O Ministro Alexandre de Mores teria atendido a requerimentos de contestação encetados por partidos como o PSOL e Rede. Salvo melhor juízo, o caminho agora é aguardar uma avaliação pelo pleno do Supremo Tribunal Federal. Não saberemos se o caso terá um desfecho até outubro, quando do primeiro turno das eleições presidenciais. O fato é que este será um dos temas interessantes no que concerne ao debate entre os pretendentes a ocupar a cadeira do Palácio do Planalto.

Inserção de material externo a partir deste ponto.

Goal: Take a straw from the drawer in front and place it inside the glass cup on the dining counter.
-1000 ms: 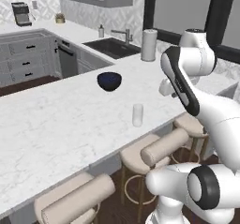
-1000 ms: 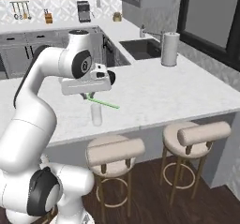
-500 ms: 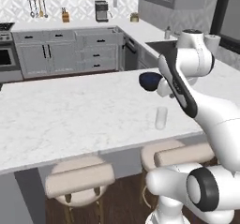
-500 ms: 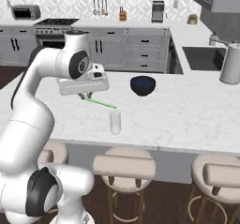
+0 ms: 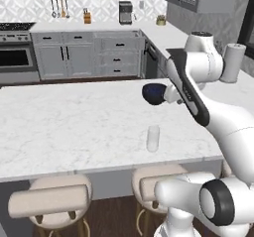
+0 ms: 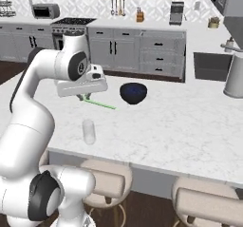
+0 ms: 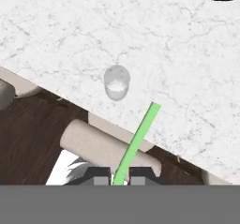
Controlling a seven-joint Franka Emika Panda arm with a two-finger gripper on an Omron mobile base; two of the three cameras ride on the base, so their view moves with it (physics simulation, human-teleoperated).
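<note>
The tool [image 7: 121,180] is clamped tight on the straw [image 7: 136,141], its two dark tips pinching the lower end so the thin green shaft juts out ahead of them. From the right base view the straw [image 6: 98,103] lies nearly level, sticking out sideways from under the tool [image 6: 81,98], above the table [image 6: 190,126] and clear of it.

The step in hand looks like the carry: the straw is already out of the drawer and the tool hangs over the near edge of the table, not yet at the drop. The glass cup [image 7: 116,82] stands upright near that edge, past the straw's free end and off to one side of its line. In the right base view the glass cup [image 6: 88,131] sits just below and in front of the tool, on the stool [image 6: 107,178] side of it; the dark blue bowl [image 6: 133,92] lies farther in.

Next, the straw probably needs tipping toward upright, its free end brought over the cup's mouth, then lowered in before letting go.
</note>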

Já há candidato prometendo subir a rampa com os envolvidos no 08 de janeiro, já então anistiados, no primeiro ato. Ronaldo Caiado, Flávio Bolsonaro e possivelmente Romeu Zema estão entre eles.
Lula é contra. O veto presidencial, que foi rejeitado pelo Senado Federal, produziu um grande desconforto no Palácio do Planalto. Aliada à rejeição da indicação do nome de Jorge Messias ao Supremo Tribunal, foi mais uma daquelas derrotas difíceis de assimilar. Ainda bem que o Governo refez os cálculos políticos e optou por adotar uma postura apaziguadora em relação ao Legislativo, evitando, assim, maiores consequências. Para esta missão foram escalados os dois "bombeiros" José Múcio e José Guimarães, que já teriam agendados um encontro entre Lula e Davi Alcolumbre.